Arqueas en la mina Richmond
Figura 2: Arqueas en la mina Richmond, en California.
(B. Barker/UC Berkeley)
La segunda cuestión ha sido largamente debatida por la comunidad científica, que llegó a un primer consenso en 1998: los organismos de vida libre (no parásitos ni simbiontes) requieren un mínimo de proteínas, genes y ribosomas. Para las proteínas, este número se estimó en aproximadamente 1.000 copias de unas 250 a 450 proteínas no ribosomales. El complemento génico indispensable oscilaría entre 250 y 450 genes, lo que representaría un 10-15% del peso seco del microorganismo, teniendo en cuenta que una doble cadena de ADN tiene un diámetro de 2 nm (Figura 3). Los ribosomas serían uno de los factores determinantes del tamaño, ya que un solo ribosoma tiene un grosor de unos 20 nm, y rodeado por membrana y pared ocuparía una esfera de entre 50 y 60 nm; como el número de ribosomas depende básicamente de la tasa de crecimiento del organismo, los microorganismos más pequeños deben tener una tasa de duplicación muy reducida. Una esfera capaz de albergar este paquete molecular tendría de unos 250 a 300 nm de diámetro. Este tamaño incluiría el espesor de la membrana celular, pero únicamente si el organismo fuese esférico y tuviera una presión osmótica no muy superior a la del medio en el que viviese. Se ha sugerido también que podrían existir microorganismos, sobre todo en los inicios de la evolución biológica, con tamaños de hasta 50 nm.

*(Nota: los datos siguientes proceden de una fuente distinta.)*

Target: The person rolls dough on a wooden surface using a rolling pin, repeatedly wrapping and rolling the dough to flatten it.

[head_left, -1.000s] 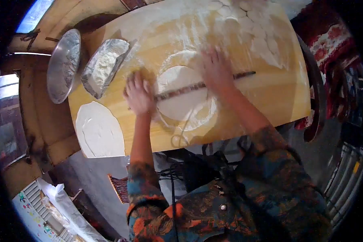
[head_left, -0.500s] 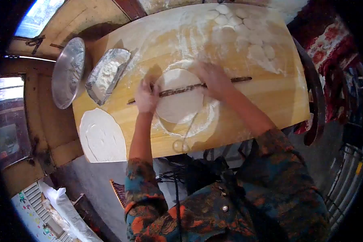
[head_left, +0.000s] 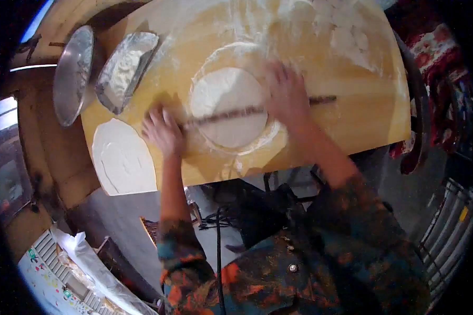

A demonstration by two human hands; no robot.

Dimensiones de la molécula de ADN
Figura 3: Dimensiones de la molécula de ADN.
(A. W. Longman, Inc.)
Mención aparte merece el concepto de “nanobacteria”. Robert Folk, de la Universidad de Texas, descubrió en 1993 unas minúsculas partículas esféricas en las termas de Viterbo, de entre 10 y 200 nm, que consideró fósiles bacterianos de individuos extremadamente pequeños (Figura 4). A partir de entonces, otros investigadores anunciaron el descubrimiento de más nanobacterias, incluso en la sangre, la saliva y la orina humanas, como agentes patógenos. Las partículas incluían ácidos nucleicos y proteínas en su composición, avalando su calificación como seres vivos. Sin embargo, en 2000, John Ciscar, del NIH, descubrió que ciertos cristales de apatito formados por fosfolípidos unidos a calcio y fosfato aparecían y se comportaban exactamente igual que las nanobacterias: entre otras cosas, crecían y se replicaban como si fuesen seres vivos. El descubrimiento de que las supuestas nanobacterias son en realidad nanopartículas cristalizadas a partir de minerales comunes que se agregan espontáneamente ha sido posteriormente confirmado por diversos grupos de investigación. Sin embargo, no se descarta la participación de cristales autoorganizados de manera simple y predecible en el origen de la vida, ya que partículas autoreplicativas formadas por complejos mineral-orgánicos pudieron servir para proteger y compartimentalizar los primeros procesos conducentes a la síntesis biológica.
Nanobacteria
Figura 4: Tamaños comparativos entre una bacteria normal azulada y una estructura identificada como nanobacteria, indica por una flecha. (Revista RAM)
 
 
San Francisco (California), EEUU, 04 de Febrero de 2010.